While Ford's success thus far has the GOP worried, they remain more optimistic about their chances here than in other states. A senior White House official told Time Magazine "we are going to lose Pennsylvania, Ohio and Rhode Island . Tennessee, I think we hold."

Virginia Senate Race: Republican incumbent George Allen (46.4 percent) vs. Democrat James Webb (47.6 percent).

If the GOP holds onto this seat, it will be in spite of Allen, not because of him. Way ahead in the polls just a few months ago, Allen has had several epic blunders which have not only put his seat in jeopardy, but have all but killed his aspirations for the presidency in 2008.

At a rally in August, Allen called S.R. Sidarth, a 20-year-old Webb campaign volunteer of Indian decent, "macaca," a word that literally means monkey and is considered a racial slur.

Other publications have also linked Allen to controversy, including his history with the confederate flag. Ryan Lizza of The New Republic wrote that Allen has "expressed his enthusiastic approval of the emblem from approximately 1967 to 2000." And The Nation published a picture of Allen posing with leaders of the Council of Conservative Citizens, one of the largest segregationist groups in the country.

Webb, a former Republican who was Secretary of the Navy under Ronald Reagan, has capitalized on the controversy, climbing more than 14 percent in the polls since the macaca comment. Despite all of this, Allen is at least even money to retain his seat.

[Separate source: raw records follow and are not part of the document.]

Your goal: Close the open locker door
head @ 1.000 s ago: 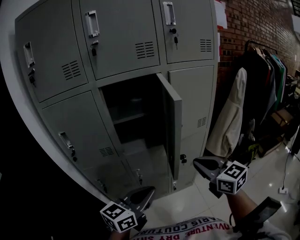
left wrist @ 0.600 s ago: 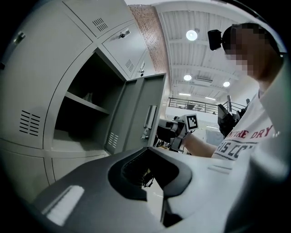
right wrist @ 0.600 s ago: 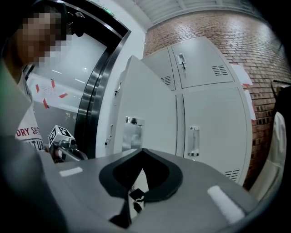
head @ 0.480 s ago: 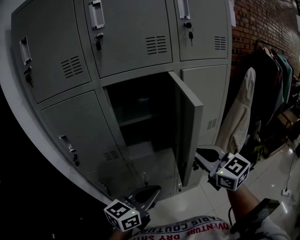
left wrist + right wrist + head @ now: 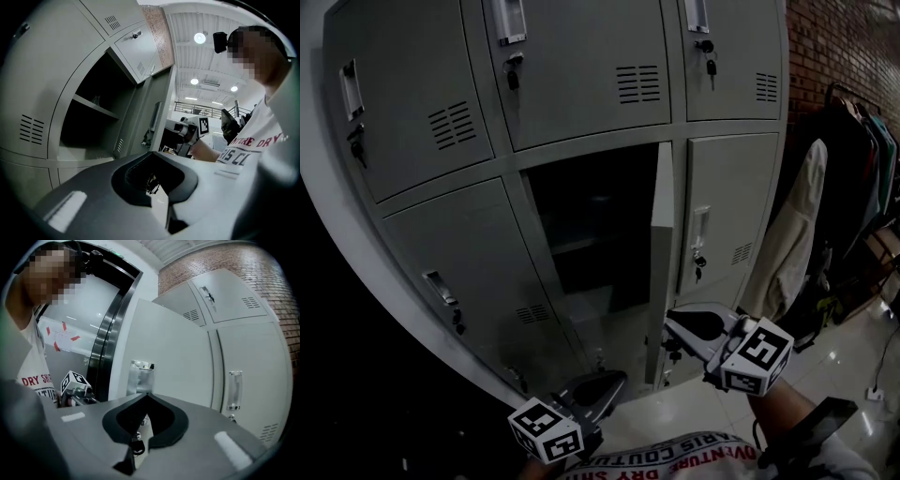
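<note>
1. Left gripper [image 5: 598,386]: low, in front of the bottom row of the grey locker bank [image 5: 459,253], well apart from the open door. Jaws clenched tip to tip, nothing between them. Position is much as it was a second ago, so it appears idle.
2. Open compartment [image 5: 591,225]: centre column of the bank. Dark inside, one shelf visible, not yet covered.
3. Open locker door [image 5: 662,262]: hinged at the compartment's right side and standing out from the bank. It is now seen almost edge-on as a narrow strip, where half a second ago it showed a broad face. The head camera has shifted as well, so actual swing is not certain. Judgement: most of the closing travel remains.
4. Right gripper [image 5: 677,323]: jaws clenched, grasping nothing. It has come leftward from a spot clear of the door and now lies just beside the door's lower part. In the right gripper view the door's outer face fills the field, with the door handle [image 5: 140,376] just above the jaw tips. Contact cannot be confirmed. Judgement: placed for a push to close the door.
5. Neighbouring locker [image 5: 731,206]: its front and handle now show in full, where the open door partly screened them before.
</note>
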`<state>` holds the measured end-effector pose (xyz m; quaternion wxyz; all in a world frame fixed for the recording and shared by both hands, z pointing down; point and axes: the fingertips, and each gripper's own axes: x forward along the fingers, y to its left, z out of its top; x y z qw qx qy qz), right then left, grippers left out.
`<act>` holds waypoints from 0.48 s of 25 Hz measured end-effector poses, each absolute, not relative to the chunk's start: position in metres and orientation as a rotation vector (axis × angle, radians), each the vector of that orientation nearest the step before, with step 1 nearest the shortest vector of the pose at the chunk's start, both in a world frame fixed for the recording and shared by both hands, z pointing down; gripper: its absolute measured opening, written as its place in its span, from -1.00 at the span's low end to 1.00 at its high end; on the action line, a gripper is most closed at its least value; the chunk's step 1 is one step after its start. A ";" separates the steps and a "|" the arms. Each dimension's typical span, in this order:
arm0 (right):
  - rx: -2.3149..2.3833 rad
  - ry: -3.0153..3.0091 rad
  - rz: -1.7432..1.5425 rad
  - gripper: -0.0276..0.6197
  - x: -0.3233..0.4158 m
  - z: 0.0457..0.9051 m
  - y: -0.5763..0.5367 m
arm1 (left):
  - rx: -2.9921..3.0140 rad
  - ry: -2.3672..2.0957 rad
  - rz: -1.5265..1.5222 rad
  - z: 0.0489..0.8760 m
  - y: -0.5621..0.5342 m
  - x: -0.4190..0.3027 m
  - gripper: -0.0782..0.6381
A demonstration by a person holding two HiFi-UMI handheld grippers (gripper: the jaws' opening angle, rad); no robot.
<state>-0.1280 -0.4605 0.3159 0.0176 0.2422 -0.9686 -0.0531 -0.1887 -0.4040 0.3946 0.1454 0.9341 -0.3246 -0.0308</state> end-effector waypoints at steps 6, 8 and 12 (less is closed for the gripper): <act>0.633 -2.975 -0.238 -0.93 -0.179 0.318 -0.474 | 2.676 -1.005 -0.105 0.390 -0.414 -0.215 -0.77; 0.598 -2.975 -0.257 -0.93 -0.195 0.317 -0.480 | 2.658 -1.034 -0.111 0.389 -0.417 -0.223 -0.77; 0.557 -2.987 -0.193 -0.93 -0.220 0.318 -0.498 | 2.651 -1.095 -0.106 0.385 -0.421 -0.238 -0.77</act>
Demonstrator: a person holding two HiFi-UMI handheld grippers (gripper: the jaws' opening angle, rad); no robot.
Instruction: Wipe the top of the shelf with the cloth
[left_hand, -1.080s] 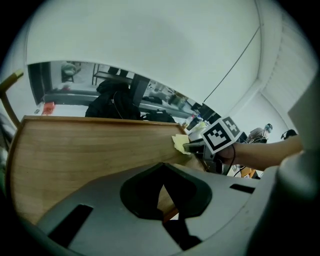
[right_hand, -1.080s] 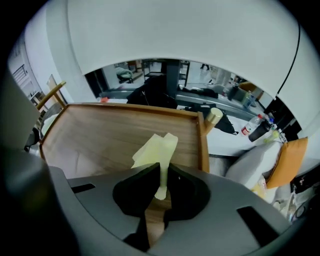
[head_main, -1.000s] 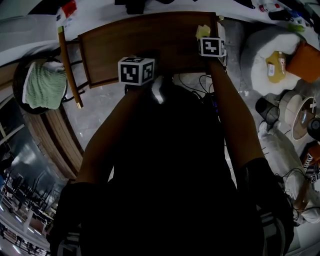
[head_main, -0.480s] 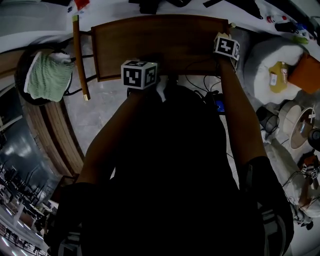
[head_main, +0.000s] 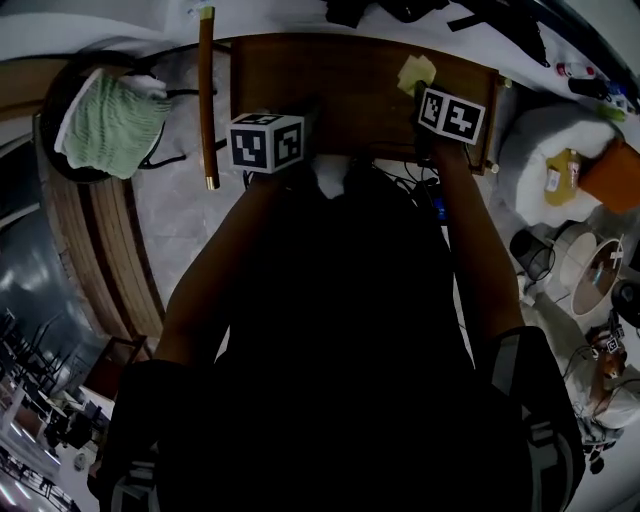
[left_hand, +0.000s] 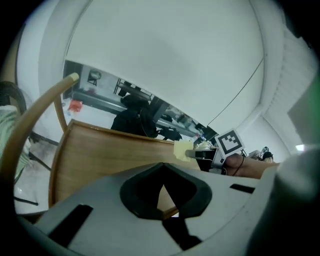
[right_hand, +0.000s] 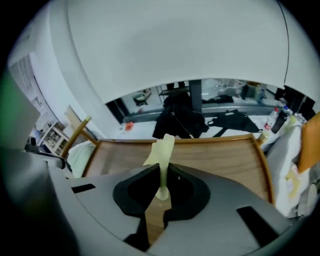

New Jersey Senate Race: Democrat incumbent Robert Menendez (48 percent) vs. Republican Thomas Kean Jr. (43.2 percent)

Republicans on Capitol Hill don't have much to be optimistic about going into this election. Most analysts predict that the Democrats will take at least one chamber of Congress, as seats that were thought to be safely red months ago are now up for grabs.

However, the Senate race in New Jersey between incumbent Robert Menendez and challenger Thomas Kean Jr. is providing a glimmer of hope for the GOP. With a clean-cut reputation and a wildly popular father, former New Jersey Governor Tom Kean, polls show the Republican has a strong chance of taking the seat.

Menendez's slight lead in most polls, despite questions over his ethical decisions in some past business deals, led The New Republic to wonder in an Oct. 20 article exactly how blue New Jersey had really become.

Rhode Island Senate Race: Republican incumbent Lincoln Chafee (39.8 percent) vs. Democrat Sheldon Whitehouse (48.8 percent)

With all the coverage of Joe Leiberman's defeat in the Connecticut Democratic primary, Republican Sen. Lincoln Chafee's troubles in Rhode Island have been somewhat overshadowed. The only GOP senator to vote against giving the Bush administration authority to use force in Iraq, Chafee's independence streak has gained him respect on both sides of the aisle.

But in blue Rhode Island, where anti-Republican sentiment is running high, Chafee is being dragged down with his party. Despite emphasizing his criticism of his fellow republicans in the campaign, the incumbent can't run from the fact that there remains an "R" next to his name.